Return every line of the listing exactly as written.
╭─ DATA SEGMENT
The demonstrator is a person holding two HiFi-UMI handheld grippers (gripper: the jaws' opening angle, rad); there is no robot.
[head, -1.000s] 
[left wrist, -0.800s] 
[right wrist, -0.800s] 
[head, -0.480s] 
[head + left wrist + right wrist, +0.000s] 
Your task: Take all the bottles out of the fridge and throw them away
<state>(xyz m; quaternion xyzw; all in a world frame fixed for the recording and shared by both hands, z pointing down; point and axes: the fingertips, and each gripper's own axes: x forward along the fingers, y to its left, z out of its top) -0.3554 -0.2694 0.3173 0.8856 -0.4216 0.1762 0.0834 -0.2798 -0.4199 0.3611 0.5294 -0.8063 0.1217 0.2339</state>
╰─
| SOLUTION BELOW |
The demonstrator is a person holding two HiFi-UMI handheld grippers (gripper: the jaws' opening angle, rad); there is no robot.
[head, -1.000s] 
[left wrist, -0.800s] 
[right wrist, -0.800s] 
[head, -0.480s] 
[head + left wrist + right wrist, +0.000s] 
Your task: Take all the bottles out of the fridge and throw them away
<state>(xyz m; quaternion xyzw; all in a world frame fixed for the recording and shared by both hands, z pointing down; point and axes: the fingertips, and each gripper's own axes: x forward along the fingers, y to its left, z out of its top) -0.3554 -0.2694 0.3173 0.8856 -0.4216 0.1762 0.0834 -0.2798 -0.4199 0.3611 0.5294 -0.8063 0.1217 0.2339</state>

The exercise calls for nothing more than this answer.